The Boiler Volunteer Network (BVN) connects Purdue students, faculty, staff, and retirees with community service and campus volunteer opportunities, and creates and implements a variety of valued services. BVN programs like the Fall Harvest Food Drive and Boiler Blast enable hundreds of University volunteers to participate in a number of community service projects throughout the Greater Lafayette area. Through these efforts, community needs are served, while Purdue faculty, students, and staff all benefit from practical learning opportunities and professional growth.
The vice provost for engagement has also allocated funds to increase service learning awareness among faculty and students. Approximately $150,000 has been awarded to faculty through community service/service learning grants of $2,000 for course development and $5,000 fellowships for faculty who permanently embed service learning in their courses. The Office of Engagement also awards student grants of up to $1,500 per request.
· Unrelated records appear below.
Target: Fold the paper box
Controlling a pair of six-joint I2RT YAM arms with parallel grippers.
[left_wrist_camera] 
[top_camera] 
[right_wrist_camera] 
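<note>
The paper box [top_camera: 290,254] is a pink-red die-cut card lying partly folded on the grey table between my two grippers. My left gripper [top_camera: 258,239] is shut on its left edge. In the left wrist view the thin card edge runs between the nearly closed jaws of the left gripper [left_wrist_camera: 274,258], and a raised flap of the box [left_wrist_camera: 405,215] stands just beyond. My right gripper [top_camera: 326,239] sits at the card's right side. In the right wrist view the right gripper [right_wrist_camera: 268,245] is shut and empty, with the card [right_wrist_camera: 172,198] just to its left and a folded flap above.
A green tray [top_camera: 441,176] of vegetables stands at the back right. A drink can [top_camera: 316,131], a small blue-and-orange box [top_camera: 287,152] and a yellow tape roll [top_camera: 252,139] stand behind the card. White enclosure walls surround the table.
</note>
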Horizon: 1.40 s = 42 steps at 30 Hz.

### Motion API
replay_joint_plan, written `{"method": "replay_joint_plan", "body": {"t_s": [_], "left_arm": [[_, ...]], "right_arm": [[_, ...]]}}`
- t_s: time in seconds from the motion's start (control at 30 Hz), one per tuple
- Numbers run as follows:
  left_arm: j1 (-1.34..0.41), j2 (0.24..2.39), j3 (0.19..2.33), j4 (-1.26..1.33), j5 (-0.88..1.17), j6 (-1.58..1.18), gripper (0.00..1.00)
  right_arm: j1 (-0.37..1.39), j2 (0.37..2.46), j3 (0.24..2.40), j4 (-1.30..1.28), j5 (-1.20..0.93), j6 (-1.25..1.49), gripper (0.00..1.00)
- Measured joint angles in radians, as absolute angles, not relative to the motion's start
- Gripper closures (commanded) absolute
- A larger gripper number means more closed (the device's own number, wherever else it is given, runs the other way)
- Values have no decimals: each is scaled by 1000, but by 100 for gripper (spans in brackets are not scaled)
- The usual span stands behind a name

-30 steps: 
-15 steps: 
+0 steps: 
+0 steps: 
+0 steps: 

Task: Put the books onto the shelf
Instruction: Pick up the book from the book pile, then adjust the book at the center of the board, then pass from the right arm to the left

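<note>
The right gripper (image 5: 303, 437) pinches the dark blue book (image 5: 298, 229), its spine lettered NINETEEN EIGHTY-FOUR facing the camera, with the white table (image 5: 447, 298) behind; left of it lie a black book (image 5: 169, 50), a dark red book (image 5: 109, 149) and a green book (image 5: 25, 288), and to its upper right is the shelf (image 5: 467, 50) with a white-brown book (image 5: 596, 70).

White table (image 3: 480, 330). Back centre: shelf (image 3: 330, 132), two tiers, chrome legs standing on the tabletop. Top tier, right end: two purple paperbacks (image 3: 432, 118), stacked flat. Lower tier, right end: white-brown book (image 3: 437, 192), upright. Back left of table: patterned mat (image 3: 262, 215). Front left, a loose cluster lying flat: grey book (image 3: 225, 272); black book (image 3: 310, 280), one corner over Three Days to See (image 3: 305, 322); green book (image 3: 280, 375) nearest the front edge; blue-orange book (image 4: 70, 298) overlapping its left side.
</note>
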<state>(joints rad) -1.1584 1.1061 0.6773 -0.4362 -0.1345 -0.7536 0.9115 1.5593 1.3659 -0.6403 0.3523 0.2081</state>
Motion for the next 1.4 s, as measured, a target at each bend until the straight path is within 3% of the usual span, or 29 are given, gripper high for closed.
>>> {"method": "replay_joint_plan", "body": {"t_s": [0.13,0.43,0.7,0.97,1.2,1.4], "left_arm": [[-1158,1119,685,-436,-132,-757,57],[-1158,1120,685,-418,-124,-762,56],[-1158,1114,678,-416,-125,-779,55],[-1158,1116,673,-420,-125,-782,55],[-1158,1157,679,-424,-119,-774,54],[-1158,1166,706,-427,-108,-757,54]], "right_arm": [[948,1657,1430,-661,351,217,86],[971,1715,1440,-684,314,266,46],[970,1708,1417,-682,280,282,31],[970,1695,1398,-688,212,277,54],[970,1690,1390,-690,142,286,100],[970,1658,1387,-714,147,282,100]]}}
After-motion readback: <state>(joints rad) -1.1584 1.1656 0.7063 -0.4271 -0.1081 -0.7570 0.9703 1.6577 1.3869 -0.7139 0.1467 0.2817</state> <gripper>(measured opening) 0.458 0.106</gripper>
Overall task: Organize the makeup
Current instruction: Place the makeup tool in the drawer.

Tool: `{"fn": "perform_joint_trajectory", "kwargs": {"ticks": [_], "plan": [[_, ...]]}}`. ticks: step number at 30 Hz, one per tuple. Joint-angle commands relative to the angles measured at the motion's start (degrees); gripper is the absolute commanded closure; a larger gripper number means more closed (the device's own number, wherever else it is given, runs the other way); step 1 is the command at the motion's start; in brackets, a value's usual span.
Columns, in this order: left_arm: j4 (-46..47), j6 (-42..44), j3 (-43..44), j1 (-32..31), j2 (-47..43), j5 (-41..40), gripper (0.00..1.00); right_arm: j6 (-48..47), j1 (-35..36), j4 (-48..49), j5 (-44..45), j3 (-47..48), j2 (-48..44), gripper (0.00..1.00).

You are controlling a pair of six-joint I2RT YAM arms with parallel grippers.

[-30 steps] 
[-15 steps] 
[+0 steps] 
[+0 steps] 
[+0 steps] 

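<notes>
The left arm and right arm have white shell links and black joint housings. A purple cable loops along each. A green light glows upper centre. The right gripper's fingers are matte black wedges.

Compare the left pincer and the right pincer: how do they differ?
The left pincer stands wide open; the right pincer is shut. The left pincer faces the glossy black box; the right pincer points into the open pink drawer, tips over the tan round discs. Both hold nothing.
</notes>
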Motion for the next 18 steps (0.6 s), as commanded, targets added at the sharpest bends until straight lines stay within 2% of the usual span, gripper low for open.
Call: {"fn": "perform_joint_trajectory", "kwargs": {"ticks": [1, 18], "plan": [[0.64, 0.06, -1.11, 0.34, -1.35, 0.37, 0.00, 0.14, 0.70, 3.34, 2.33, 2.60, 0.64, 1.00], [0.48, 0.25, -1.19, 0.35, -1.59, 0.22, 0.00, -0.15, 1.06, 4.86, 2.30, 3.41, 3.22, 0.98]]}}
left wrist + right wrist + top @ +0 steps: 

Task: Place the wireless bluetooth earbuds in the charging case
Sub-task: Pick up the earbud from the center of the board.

As of fall 2008, $550,000 has been granted to 463 applications submitted by 1,250 students . As a result, service learning was embedded in 143 courses throughout the 10 academic colleges at Purdue during 2007–2008, an increase of more than 400 percent in five years. In addition, over 22,000 students are involved in student-driven community service projects each year.
Purdue has sought to fulfill its substantial commitment to its P–12 constituencies by developing programs to meet their needs. Decentralized programs include efforts such as the Gifted Education Resource Institute , Engineering Projects in Community Service , College of Science K–12 Outreach , the Purdue Literacy Collaborative Project , and the Institute for P–12 Engineering Research and Learning . More centralized, University-level efforts are coordinated through the Office of Engagement, Continuing Education and Conferences, the Indiana Council of Economic Education, the Purdue Cooperative Extension Service, the 4–H Youth Program, and the Center for Research and Engagement in Science and Mathematics Education .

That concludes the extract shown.